TASK REQUIREMENTS:
Reproduce the listing below character for character; drop every image.

RECORDED DATA:

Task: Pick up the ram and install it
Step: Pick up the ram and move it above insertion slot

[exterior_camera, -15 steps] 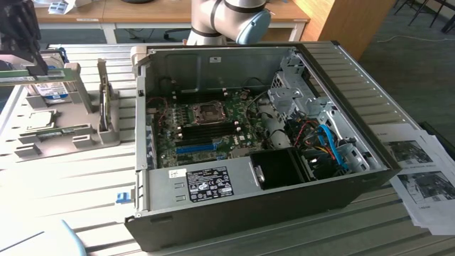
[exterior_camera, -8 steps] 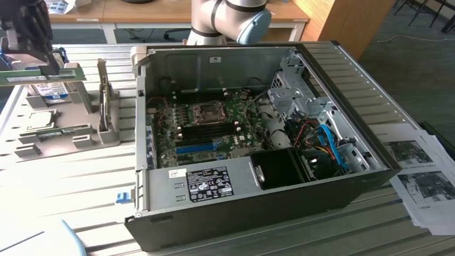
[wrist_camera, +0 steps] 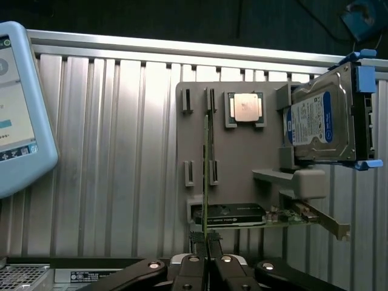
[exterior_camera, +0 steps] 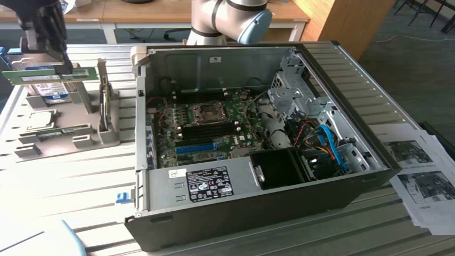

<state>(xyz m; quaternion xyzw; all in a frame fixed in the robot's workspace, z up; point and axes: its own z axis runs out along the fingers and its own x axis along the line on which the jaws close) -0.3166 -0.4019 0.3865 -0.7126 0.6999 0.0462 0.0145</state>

WRITTEN ANSWER:
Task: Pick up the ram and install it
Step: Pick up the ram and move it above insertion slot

[exterior_camera, -15 steps] 
[exterior_camera, -8 steps] 
[wrist_camera, +0 steps] 
[exterior_camera, +0 steps] 

<state>(xyz m; quaternion xyzw; all in a frame fixed in the robot's workspace, z up; point and axes: its own z axis runs out along the fingers and its own x axis along the line on which the jaws close) -0.3166 -0.4019 0.3865 -0.7126 0.6999 0.0462 0.0145</state>

Nothing remains to be written for this exercise.